In one of these courts there stands directly at the entrance, at the end of the covered passage, a privy without a door, so dirty that the inhabitants can pass into and out of the court only by passing through foul pools of stagnant urine and excrement. This is the first court on the Irk above Ducie Bridge - in case any one should care to look into it. Below it on the river there are several tanneries which fill the whole neighbourhood with the stench of animal putrefaction.

Below Ducie Bridge the only entrance to most of the houses is by means of narrow, dirty stairs and over heaps of refuse and filth. The first court below Ducie Bridge, known as Allen's Court, was in such a state at the time of the cholera that the sanitary police ordered it evacuated, swept, and disinfected with chloride of lime. Dr. Kay gives a terrible description of the state of this court at that time. Since then, it seems to have been partially torn away and rebuilt; at least looking down from Ducie Bridge, the passer-by sees several ruined walls and heaps of debris with some newer houses. The view from this bridge, mercifully concealed from mortals of small stature by a parapet as high as a man, is characteristic for the whole district. At the bottom flows, or rather stagnates, the Irk, a narrow, coal-black, foul-smelling stream, full of debris and refuse, which it deposits on the shallower right bank.
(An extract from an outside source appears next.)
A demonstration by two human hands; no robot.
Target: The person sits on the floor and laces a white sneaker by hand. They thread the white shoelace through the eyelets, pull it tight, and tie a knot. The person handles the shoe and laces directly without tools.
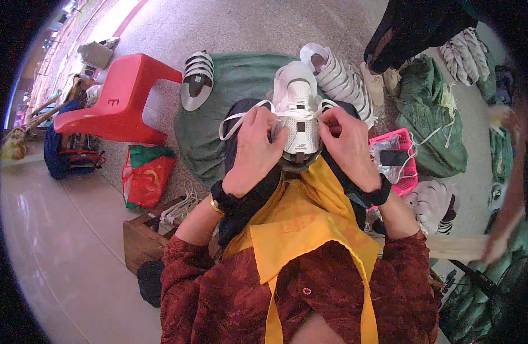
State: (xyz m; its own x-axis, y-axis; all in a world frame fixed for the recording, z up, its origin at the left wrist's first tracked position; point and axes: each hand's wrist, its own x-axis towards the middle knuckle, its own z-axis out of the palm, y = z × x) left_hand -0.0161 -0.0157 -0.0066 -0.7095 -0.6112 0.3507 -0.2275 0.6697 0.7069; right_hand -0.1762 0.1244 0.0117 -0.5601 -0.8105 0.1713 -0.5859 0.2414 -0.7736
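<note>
Left hand (255,143): pinches white flat lace (234,116)
Right hand (351,144): seemingly pinches lace
White mesh shoe (300,94): pull evenly

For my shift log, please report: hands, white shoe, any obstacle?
Left hand, right hand: at the white laces, exact grip unclear. White shoe: between both hands. Nothing visibly in the way.

- The white shoe (294,133) has small dark marks down its middle, and the lower one looks a bit like a letter.
- The red stool (126,92) has one dark sign on it, like a big letter.
- The yellow apron (315,229) has big, pale orange-red letters, too faint to read well.
- The red and green bag (146,178) has light print on its red part, too blurry to read.
</note>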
Angus Reach, The Morning Chronicle (1849) Leeds

Virulent and fatal as was the recent attack of cholera here, my wonder is that cholera, or some disease almost equally as fatal, is ever absent. From one house, for instance, situated in a large irregular court or yard - a small house containing two rooms - four corpses were recently carried. I looked about and did not marvel. The floor was two or three inches deep in filth. This seemed to be the normal state even of the passable parts of the place. In the centre of the open place was a cluster of pigsties, privies and cesspools, bursting with pent-up abominations; and a half a dozen places from this delectable nucleus was a pit about five feet square filled to the very brim with semi-liquid manure gathered from the stables and houses around.The east and north-east districts of Leeds are perhaps the worst. A short walk from the Briggate, in the direction in which Deansgate branches off from the main entry, will conduct the visitor into a perfect wilderness of foulness. I have plodded by the half hour through the streets in which the undisturbed mud lay in wreaths from wall to wall; and across open spaces, overlooked by houses all round, in which the pigs, wandering from the central oasis, seemed to be roaming through what was only a large sty. Indeed, pigs seem to be natural inhabitants of such places. I think that they are more common in some parts of Leeds than dogs and cats are in others.